--- TASK OBJECTIVE ---
A faithful, complete transcription of the listing is required.

DATA TO USE Block Start

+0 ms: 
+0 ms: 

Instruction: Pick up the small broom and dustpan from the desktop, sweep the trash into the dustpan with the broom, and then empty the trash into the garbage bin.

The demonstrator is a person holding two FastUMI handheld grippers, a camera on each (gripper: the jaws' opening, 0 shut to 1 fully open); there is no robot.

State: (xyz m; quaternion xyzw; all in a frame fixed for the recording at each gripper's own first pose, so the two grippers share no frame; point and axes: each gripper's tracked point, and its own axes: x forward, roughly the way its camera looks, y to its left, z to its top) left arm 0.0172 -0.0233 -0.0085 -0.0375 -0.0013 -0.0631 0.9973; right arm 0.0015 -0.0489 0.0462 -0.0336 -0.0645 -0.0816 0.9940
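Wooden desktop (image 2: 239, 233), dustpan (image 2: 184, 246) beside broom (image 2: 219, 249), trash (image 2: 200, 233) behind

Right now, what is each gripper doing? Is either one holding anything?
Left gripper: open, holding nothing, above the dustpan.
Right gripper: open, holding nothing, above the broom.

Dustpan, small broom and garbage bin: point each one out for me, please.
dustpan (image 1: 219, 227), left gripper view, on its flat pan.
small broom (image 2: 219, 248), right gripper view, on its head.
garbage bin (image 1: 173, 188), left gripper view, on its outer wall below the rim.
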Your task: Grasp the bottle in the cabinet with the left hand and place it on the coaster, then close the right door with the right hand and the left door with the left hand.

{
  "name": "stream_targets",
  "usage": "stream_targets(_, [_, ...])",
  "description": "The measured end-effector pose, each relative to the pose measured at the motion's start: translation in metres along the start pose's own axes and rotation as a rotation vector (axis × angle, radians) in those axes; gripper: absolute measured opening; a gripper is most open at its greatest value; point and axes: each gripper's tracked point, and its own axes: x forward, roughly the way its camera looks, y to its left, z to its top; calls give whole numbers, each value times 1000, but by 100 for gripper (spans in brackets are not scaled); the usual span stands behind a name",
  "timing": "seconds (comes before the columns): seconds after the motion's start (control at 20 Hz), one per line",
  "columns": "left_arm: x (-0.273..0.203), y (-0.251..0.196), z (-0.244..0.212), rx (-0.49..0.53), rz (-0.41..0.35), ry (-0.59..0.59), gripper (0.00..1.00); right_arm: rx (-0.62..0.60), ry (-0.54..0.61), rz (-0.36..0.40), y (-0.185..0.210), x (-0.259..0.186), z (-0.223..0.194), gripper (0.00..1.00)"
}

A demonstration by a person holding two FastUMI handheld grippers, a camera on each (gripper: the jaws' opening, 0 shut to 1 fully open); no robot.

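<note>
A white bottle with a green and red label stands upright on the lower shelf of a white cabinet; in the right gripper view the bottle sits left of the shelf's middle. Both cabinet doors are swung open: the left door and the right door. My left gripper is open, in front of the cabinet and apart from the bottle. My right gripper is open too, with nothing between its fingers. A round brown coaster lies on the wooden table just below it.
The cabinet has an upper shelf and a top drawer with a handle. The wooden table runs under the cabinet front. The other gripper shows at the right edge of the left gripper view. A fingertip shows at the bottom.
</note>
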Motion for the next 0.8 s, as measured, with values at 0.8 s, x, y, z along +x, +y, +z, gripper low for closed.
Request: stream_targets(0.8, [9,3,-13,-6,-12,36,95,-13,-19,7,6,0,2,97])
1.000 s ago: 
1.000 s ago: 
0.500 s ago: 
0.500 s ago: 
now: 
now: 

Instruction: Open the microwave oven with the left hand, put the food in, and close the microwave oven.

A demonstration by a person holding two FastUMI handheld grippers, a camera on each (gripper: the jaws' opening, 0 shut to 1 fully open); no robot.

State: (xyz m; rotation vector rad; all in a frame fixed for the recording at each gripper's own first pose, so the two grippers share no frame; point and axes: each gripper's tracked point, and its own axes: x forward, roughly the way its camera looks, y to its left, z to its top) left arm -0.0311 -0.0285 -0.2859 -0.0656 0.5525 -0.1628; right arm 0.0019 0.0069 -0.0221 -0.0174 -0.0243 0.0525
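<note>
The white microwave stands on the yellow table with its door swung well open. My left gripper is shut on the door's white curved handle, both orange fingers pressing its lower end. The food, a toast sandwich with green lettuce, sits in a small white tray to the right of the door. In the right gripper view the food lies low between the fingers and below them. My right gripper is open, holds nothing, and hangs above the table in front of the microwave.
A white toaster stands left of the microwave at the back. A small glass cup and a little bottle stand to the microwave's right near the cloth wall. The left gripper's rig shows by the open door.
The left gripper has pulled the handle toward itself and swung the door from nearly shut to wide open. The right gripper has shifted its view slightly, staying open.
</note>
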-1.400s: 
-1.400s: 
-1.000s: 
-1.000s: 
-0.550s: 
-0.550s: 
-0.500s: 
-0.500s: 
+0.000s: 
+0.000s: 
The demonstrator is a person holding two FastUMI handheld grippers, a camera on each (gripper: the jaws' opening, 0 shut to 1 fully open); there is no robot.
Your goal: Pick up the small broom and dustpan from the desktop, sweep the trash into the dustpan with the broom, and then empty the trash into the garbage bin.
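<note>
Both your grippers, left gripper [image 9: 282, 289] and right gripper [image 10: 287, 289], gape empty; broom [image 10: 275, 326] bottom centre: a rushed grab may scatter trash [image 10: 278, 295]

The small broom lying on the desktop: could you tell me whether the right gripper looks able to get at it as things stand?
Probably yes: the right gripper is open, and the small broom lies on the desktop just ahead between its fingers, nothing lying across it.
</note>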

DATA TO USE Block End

--- REPLY ---
+0 ms: 
+0 ms: 

Instruction: Pick up the small broom and dustpan from the desktop, sweep the trash into the dustpan with the broom, and then empty the trash into the garbage bin.

The demonstrator is a person holding two FastUMI handheld grippers, a camera on each (gripper: the jaws' opening, 0 shut to 1 fully open); there is no robot.

State: (xyz m; quaternion xyzw; all in a frame fixed for the recording at each gripper's own first pose, so the two grippers share no frame; point and axes: each gripper's tracked point, and its own axes: x forward, roughly the way its camera looks, y to its left, z to its top) left arm 0.0172 -0.0233 -0.0085 -0.0375 -0.0013 -0.0631 0.9973; right arm 0.0015 -0.0489 0.0462 -0.0336 -0.0645 -0.0816 0.9940
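Wooden desktop (image 2: 239, 233), dustpan (image 2: 184, 246) beside broom (image 2: 219, 249), trash (image 2: 200, 233) behind

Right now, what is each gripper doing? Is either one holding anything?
Left gripper: open, holding nothing, above the dustpan.
Right gripper: open, holding nothing, above the broom.

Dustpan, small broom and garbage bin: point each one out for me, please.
dustpan (image 1: 219, 227), left gripper view, on its flat pan.
small broom (image 2: 219, 248), right gripper view, on its head.
garbage bin (image 1: 173, 188), left gripper view, on its outer wall below the rim.
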Your task: Grasp the bottle in the cabinet with the left hand and place it on the coaster, then close the right door with the right hand and the left door with the left hand.

{
  "name": "stream_targets",
  "usage": "stream_targets(_, [_, ...])",
  "description": "The measured end-effector pose, each relative to the pose measured at the motion's start: translation in metres along the start pose's own axes and rotation as a rotation vector (axis × angle, radians) in those axes; gripper: absolute measured opening; a gripper is most open at its greatest value; point and axes: each gripper's tracked point, and its own axes: x forward, roughly the way its camera looks, y to its left, z to its top; calls give whole numbers, each value times 1000, but by 100 for gripper (spans in brackets are not scaled); the usual span stands behind a name",
  "timing": "seconds (comes before the columns): seconds after the motion's start (control at 20 Hz), one per line",
  "columns": "left_arm: x (-0.273..0.203), y (-0.251..0.196), z (-0.244..0.212), rx (-0.49..0.53), rz (-0.41..0.35), ry (-0.59..0.59), gripper (0.00..1.00); right_arm: rx (-0.62..0.60), ry (-0.54..0.61), rz (-0.36..0.40), y (-0.185..0.210), x (-0.259..0.186), z (-0.223..0.194), gripper (0.00..1.00)"
}

A demonstration by a person holding two FastUMI handheld grippers, a camera on each (gripper: the jaws' opening, 0 shut to 1 fully open); no robot.

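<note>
A white bottle with a green and red label stands upright on the lower shelf of a white cabinet; in the right gripper view the bottle sits left of the shelf's middle. Both cabinet doors are swung open: the left door and the right door. My left gripper is open, in front of the cabinet and apart from the bottle. My right gripper is open too, with nothing between its fingers. A round brown coaster lies on the wooden table just below it.
The cabinet has an upper shelf and a top drawer with a handle. The wooden table runs under the cabinet front. The other gripper shows at the right edge of the left gripper view. A fingertip shows at the bottom.
</note>
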Motion for the next 0.8 s, as measured, with values at 0.8 s, x, y, z along +x, +y, +z, gripper low for closed.
Request: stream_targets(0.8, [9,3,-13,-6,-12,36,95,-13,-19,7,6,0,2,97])
1.000 s ago: 
1.000 s ago: 
0.500 s ago: 
0.500 s ago: 
now: 
now: 

Instruction: Open the microwave oven with the left hand, put the food in, and close the microwave oven.

A demonstration by a person holding two FastUMI handheld grippers, a camera on each (gripper: the jaws' opening, 0 shut to 1 fully open); no robot.

State: (xyz m; rotation vector rad; all in a frame fixed for the recording at each gripper's own first pose, so the two grippers share no frame; point and axes: each gripper's tracked point, and its own axes: x forward, roughly the way its camera looks, y to its left, z to its top) left arm -0.0311 -0.0285 -0.2859 -0.0656 0.5525 -0.1628; right arm 0.0019 0.0069 -0.0221 -0.0174 -0.0243 0.0525
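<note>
The white microwave stands on the yellow table with its door swung well open. My left gripper is shut on the door's white curved handle, both orange fingers pressing its lower end. The food, a toast sandwich with green lettuce, sits in a small white tray to the right of the door. In the right gripper view the food lies low between the fingers and below them. My right gripper is open, holds nothing, and hangs above the table in front of the microwave.
A white toaster stands left of the microwave at the back. A small glass cup and a little bottle stand to the microwave's right near the cloth wall. The left gripper's rig shows by the open door.
The left gripper has pulled the handle toward itself and swung the door from nearly shut to wide open. The right gripper has shifted its view slightly, staying open.
</note>
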-1.400s: 
-1.400s: 
-1.000s: 
-1.000s: 
-0.550s: 
-0.550s: 
-0.500s: 
-0.500s: 
+0.000s: 
+0.000s: 
The demonstrator is a person holding two FastUMI handheld grippers, a camera on each (gripper: the jaws' opening, 0 shut to 1 fully open); there is no robot.
Your goal: Pick up the small broom and dustpan from the desktop, sweep the trash into the dustpan with the broom, and then empty the trash into the garbage bin.
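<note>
Both your grippers, left gripper [image 9: 282, 289] and right gripper [image 10: 287, 289], gape empty; broom [image 10: 275, 326] bottom centre: a rushed grab may scatter trash [image 10: 278, 295]

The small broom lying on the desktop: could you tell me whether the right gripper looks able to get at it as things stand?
Probably yes: the right gripper is open, and the small broom lies on the desktop just ahead between its fingers, nothing lying across it.
</note>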

That finishes the output.